Your objective:
The reply needs the lines from the one containing "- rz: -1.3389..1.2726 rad" through the end of the material, each repeated exactly, and no pictures.
╭──
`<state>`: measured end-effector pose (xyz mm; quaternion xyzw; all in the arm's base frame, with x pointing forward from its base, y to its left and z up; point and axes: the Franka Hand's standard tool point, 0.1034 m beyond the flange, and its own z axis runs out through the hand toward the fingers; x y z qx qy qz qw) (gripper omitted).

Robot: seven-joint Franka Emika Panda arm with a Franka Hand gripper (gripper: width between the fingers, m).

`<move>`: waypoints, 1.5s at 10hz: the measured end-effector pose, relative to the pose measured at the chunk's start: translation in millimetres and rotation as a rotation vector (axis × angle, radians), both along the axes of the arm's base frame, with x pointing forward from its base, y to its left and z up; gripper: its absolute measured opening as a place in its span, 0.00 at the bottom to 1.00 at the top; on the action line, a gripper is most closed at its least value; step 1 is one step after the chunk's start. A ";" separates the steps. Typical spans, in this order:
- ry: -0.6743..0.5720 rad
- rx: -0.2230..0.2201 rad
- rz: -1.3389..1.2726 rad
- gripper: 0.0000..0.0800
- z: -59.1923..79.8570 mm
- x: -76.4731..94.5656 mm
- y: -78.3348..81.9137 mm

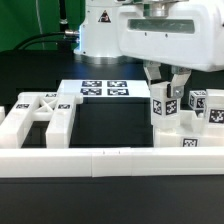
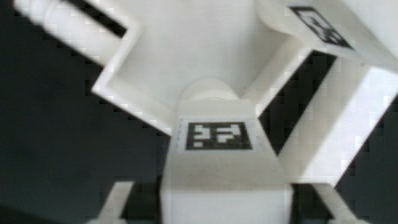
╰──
Answer section:
- rz: -1.3389..1.2726 rad
- gripper: 0.0000..0.0800
- z: -59.1923..79.8570 mm
- x: -76.4731..94.5656 mm
- y: -78.3348..81.9137 mm

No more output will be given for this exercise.